Texas holds the crown for killing inmates on Death Row faster than any other state in America. It does not favour last-minute reprieves. There was no pity last February for the born-again Karla Faye Tucker when she became the first woman executed in the state since the Civil War. How ironic, then, to see Governor George Bush stepping forward late Friday to spare the life of one Henry Lee Lucas.
Lucas had been set to meet with his executioner in Huntsville, Texas, at 6.01 this Tuesday evening. With one eye - the other was lost in a childhood accident - and grizzled features, Lucas is hardly a poster boy for the anti-death penalty movement. When he first came to the attention of the Texas authorities in the early 1980s, he claimed to have murdered no less than 600 people across the land and bragged of filleting his victims "like fish".

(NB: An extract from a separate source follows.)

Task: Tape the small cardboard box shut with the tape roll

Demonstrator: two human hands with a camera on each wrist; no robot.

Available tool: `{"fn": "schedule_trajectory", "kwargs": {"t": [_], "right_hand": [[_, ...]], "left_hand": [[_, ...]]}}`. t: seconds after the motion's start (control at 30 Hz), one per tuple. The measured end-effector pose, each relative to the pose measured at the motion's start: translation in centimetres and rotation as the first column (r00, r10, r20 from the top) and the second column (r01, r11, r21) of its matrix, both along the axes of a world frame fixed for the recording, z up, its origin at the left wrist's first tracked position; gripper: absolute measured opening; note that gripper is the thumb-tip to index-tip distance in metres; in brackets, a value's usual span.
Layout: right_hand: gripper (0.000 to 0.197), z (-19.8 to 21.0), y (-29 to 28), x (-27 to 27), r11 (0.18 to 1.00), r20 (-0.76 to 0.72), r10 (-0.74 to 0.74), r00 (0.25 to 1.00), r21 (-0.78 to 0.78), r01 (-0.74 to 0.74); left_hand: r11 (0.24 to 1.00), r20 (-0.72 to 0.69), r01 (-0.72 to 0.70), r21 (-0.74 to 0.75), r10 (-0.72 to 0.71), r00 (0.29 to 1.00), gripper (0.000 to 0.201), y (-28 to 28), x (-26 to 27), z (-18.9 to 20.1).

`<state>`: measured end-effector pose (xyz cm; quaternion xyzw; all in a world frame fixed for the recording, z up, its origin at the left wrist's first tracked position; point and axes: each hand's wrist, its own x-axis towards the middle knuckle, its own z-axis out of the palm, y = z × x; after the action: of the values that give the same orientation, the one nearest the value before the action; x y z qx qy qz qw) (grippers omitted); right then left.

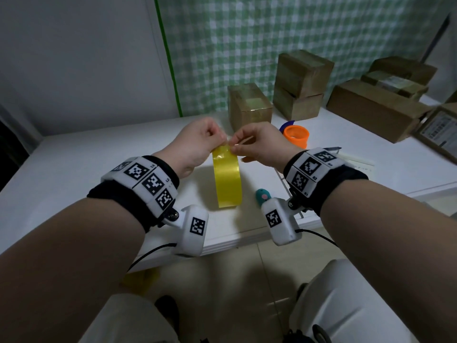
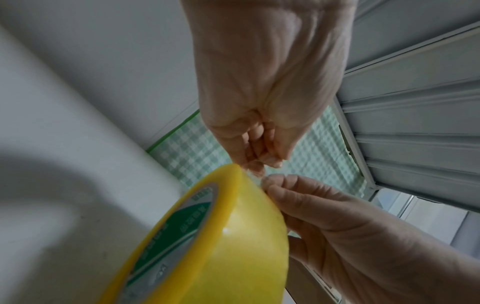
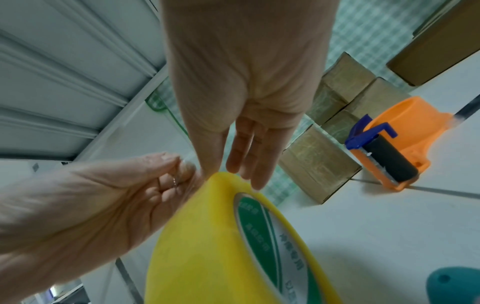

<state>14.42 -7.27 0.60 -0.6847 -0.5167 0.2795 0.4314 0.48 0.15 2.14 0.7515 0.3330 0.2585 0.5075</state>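
Tape roll [image 1: 227, 179] stands on edge on the table [image 1: 74, 169], near its front edge, axis left-right. Both hands meet at the roll's top — left hand [image 1: 197, 142] fingers curled, pinching the tape end; right hand [image 1: 257, 142] fingertips pinched there too. Small box [image 1: 248, 106] sits just behind the roll — open tabletop between.

the yellow tape roll [image 3: 207, 257] has a green and white core label [image 3: 262, 224] printed with white characters, too blurred and skewed to read in either wrist view. the white wrist bands [image 1: 146, 179] carry square black-and-white coded markers and tiny edge marks that look like "l1" and "l2" on the left and "r2" on the right, hardly legible. a flat brown cardboard box at the far right [image 1: 442, 132] bears a white label with barcode lines, its print too small to read.
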Motion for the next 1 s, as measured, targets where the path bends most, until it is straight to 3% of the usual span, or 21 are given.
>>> {"fn": "schedule_trajectory", "kwargs": {"t": [0.13, 0.27, 0.43, 0.53, 0.73, 1.0], "right_hand": [[0.022, -0.11, 0.40, 0.08, 1.000, 0.057, 0.016, 0.998, -0.006, -0.016], [0.020, -0.22, 0.47, 0.03, 1.000, 0.055, 0.019, 0.998, -0.013, -0.018], [0.011, -0.29, 0.43, -0.12, 1.000, -0.001, 0.000, 1.000, -0.011, 0.000], [0.009, -0.27, 0.44, -0.17, 1.000, -0.023, -0.010, 1.000, -0.029, 0.010], [0.010, -0.30, 0.64, -0.14, 0.998, -0.081, -0.036, 0.996, -0.051, 0.032], [0.010, -0.31, 0.62, -0.10, 0.999, -0.080, -0.032, 0.996, -0.043, 0.028]], "left_hand": [[0.999, -0.006, 0.001, 0.034, -0.001, 1.000, 0.030, -0.05, -0.06, -0.09], [0.994, 0.009, -0.088, 0.065, 0.087, 0.996, 0.027, 0.12, -0.08, -0.39], [0.960, -0.066, -0.106, 0.259, 0.127, 0.990, 0.015, -0.14, -0.18, -0.38], [0.962, -0.063, -0.137, 0.237, 0.156, 0.986, 0.032, 0.00, -0.32, -0.14], [0.976, -0.052, -0.097, 0.194, 0.109, 0.993, 0.033, 0.02, -0.40, -0.10], [0.974, -0.079, -0.121, 0.190, 0.138, 0.987, 0.014, 0.78, -0.06, -0.52]]}}
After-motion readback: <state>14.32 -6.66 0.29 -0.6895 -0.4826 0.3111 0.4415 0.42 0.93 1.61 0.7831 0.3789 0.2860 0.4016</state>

The mass confessions turned him into the serial killer celebrity of the century. For months, Lucas was escorted on police planes around the country to the sites of his alleged crimes, basking in the attention of a legion of reporters. In the end, most of his claims were discounted. He was, however, eventually convicted of 10 killings and had already served time for killing his mother.
Only one of those convictions resulted in the death penalty for Lucas. In 1984, he was found guilty of the rape and murder of the "orange socks" woman, so named because those were the only items on the body when it was found. For the others, he received multiple life sentences.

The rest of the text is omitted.